Im Leben erfährt die Familie viele schöne Augenblicke: die Ruhe, das gemeinsame Mahl, der Ausflug in den Park oder aufs Land, der Besuch bei den Großeltern, der Besuch bei einem Kranken… Doch wenn die Liebe fehlt, fehlt die Freude, fehlt das Fest – und die Liebe, sie erhalten wir immer von Jesus: Er ist die unerschöpfliche Quelle. Dort, im Sakrament, schenkt er uns sein Wort, und er schenkt uns das Brot des Lebens, damit unsere Freude vollkommen sei.
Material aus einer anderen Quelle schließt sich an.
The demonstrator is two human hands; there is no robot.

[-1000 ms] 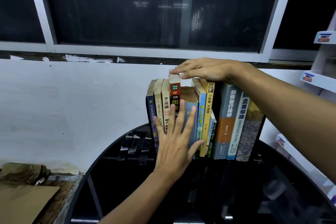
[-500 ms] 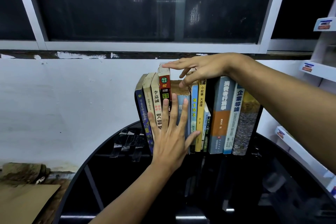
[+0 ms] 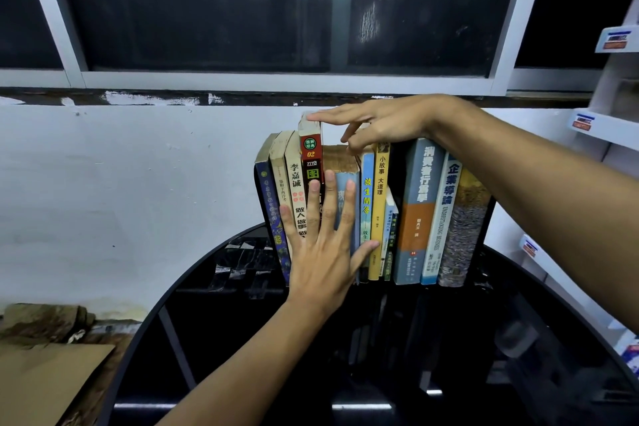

3. Und schließlich steht da vor uns diese Ikone der Darstellung Jesu im Tempel. Es ist eine wirklich schöne und bedeutende Ikone. Betrachten wir sie und lassen wir uns von diesem Bild helfen. Wie ihr alle, haben auch die Hauptfiguren dieser Szene ihren Weg: Maria und Josef haben sich auf den Weg gemacht, als Pilger nach Jerusalem, im Gehorsam gegenüber dem Gesetz des Herrn; auch der alte Simeon und die hochbetagte Prophetin Hanna kommen, vom Heiligen Geist getrieben, in den Tempel. Die Szene zeigt uns diese Verflechtung von drei Generationen, die Verflechtung von drei Generationen: Simeon trägt das Jesuskind im Arm, in dem er den Messias erkennt, und Hanna ist dargestellt, wie sie Gott lobt und allen, die die Erlösung Israels erwarteten, das Heil verkündet. Diese beiden Alten stehen für den Glauben als Gedächtnis. Aber ich frage euch: Hört ihr auf die Großeltern? Öffnet ihr euer Herz dem Gedächtnis, das uns die Großeltern schenken? Die Großeltern sind die Weisheit der Familie, sie sind die Weisheit eines Volkes. Und ein Volk, das nicht auf die Großeltern hört, ist ein Volk, das stirbt! Hört auf die Großeltern! Maria und Josef sind die durch die Gegenwart Jesu geheiligte Familie; er ist die Erfüllung aller Verheißungen. Jede Familie ist, wie jene von Nazareth, in die Geschichte eines Volkes eingefügt und kann nicht existieren ohne die vorangegangenen Generationen. Und darum haben wir heute hier die Großeltern und die Kinder. Die Kinder lernen von den Großeltern, von der vorangegangenen Generation.

Liebe Familien, auch ihr seid ein Teil des Volkes Gottes. Geht euren Weg mit Freude gemeinsam mit diesem Volk. Bleibt immer vereint mit Jesus und bringt ihn mit eurem Zeugnis zu allen. Ich danke euch, dass ihr gekommen seid. Machen wir uns gemeinsam die Worte des heiligen Petrus zu Eigen, die uns Kraft geben und uns in den schwierigen Momenten Kraft geben werden: »Herr, zu wem sollen wir gehen? Du hast Worte des ewigen Lebens« (Joh 6,68). Lebt mit der Gnade Christi die Freude des Glaubens! Der Herr segne euch, und Maria, unsere Mutter, behüte und begleite euch. Danke!